**Records supplied:**
..........

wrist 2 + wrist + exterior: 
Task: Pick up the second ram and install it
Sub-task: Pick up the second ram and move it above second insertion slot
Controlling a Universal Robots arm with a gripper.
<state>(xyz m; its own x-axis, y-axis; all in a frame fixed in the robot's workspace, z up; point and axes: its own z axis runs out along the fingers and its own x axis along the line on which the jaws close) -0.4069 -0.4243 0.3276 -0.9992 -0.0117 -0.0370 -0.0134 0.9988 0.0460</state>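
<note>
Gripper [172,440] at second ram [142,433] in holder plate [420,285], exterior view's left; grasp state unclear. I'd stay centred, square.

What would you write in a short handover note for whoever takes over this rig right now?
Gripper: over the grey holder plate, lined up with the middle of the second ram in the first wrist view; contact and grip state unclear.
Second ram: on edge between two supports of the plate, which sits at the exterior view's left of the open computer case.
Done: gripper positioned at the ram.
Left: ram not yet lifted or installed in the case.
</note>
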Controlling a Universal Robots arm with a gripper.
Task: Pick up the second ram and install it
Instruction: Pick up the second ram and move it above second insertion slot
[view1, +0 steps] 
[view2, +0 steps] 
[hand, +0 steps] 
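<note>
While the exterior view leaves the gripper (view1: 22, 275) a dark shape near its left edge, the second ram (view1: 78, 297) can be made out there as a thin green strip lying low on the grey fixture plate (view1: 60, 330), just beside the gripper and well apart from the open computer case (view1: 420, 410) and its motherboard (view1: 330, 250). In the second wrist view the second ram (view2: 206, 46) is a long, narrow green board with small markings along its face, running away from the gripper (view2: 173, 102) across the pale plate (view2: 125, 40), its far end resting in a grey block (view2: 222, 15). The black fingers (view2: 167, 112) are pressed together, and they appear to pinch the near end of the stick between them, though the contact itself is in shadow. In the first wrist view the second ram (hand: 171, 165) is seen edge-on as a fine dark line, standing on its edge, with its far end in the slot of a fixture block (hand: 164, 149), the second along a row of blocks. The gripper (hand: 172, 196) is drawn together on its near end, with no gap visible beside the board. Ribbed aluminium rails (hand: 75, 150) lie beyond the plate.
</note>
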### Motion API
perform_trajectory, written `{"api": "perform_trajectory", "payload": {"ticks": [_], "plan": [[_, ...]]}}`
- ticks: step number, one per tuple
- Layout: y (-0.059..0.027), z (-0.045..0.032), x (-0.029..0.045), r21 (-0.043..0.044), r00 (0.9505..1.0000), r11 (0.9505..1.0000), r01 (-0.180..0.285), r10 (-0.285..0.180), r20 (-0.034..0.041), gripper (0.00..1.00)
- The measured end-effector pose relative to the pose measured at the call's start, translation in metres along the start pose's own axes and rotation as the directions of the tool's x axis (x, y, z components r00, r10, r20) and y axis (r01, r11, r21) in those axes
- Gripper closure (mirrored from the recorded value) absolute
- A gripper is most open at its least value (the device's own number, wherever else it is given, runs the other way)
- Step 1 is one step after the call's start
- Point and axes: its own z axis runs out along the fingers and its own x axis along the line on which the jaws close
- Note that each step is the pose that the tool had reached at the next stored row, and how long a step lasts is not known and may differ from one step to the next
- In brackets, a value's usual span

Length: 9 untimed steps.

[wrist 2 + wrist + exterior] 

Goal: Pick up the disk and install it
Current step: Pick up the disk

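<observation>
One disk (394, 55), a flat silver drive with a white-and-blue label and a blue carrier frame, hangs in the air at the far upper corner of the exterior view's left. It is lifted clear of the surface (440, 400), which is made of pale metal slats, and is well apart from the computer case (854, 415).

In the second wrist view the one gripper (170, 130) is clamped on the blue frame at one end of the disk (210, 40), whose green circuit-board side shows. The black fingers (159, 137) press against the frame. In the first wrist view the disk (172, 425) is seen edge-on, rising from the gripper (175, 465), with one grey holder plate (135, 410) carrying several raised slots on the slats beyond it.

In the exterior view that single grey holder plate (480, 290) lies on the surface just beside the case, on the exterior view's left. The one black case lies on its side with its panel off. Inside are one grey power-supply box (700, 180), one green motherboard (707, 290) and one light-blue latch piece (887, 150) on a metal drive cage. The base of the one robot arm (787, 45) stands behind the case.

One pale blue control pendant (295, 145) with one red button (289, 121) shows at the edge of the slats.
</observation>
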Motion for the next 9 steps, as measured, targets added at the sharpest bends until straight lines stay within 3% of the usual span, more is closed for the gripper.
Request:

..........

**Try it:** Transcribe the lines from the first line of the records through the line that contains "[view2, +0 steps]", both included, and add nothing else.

**Solution to the problem:**
wrist 2 + wrist + exterior: 
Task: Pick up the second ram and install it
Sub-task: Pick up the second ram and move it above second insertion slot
Controlling a Universal Robots arm with a gripper.
<state>(xyz m; its own x-axis, y-axis; all in a frame fixed in the robot's workspace, z up; point and axes: its own z axis runs out along the fingers and its own x axis along the line on which the jaws close) -0.4069 -0.4243 0.3276 -0.9992 -0.0117 -0.0370 -0.0134 0.9988 0.0460</state>
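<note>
Gripper [172,440] at second ram [142,433] in holder plate [420,285], exterior view's left; grasp state unclear. I'd stay centred, square.

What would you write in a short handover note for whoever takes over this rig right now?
Gripper: over the grey holder plate, lined up with the middle of the second ram in the first wrist view; contact and grip state unclear.
Second ram: on edge between two supports of the plate, which sits at the exterior view's left of the open computer case.
Done: gripper positioned at the ram.
Left: ram not yet lifted or installed in the case.
</note>
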Controlling a Universal Robots arm with a gripper.
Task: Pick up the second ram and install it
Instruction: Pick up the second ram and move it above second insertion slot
[view1, +0 steps] 
[view2, +0 steps] 

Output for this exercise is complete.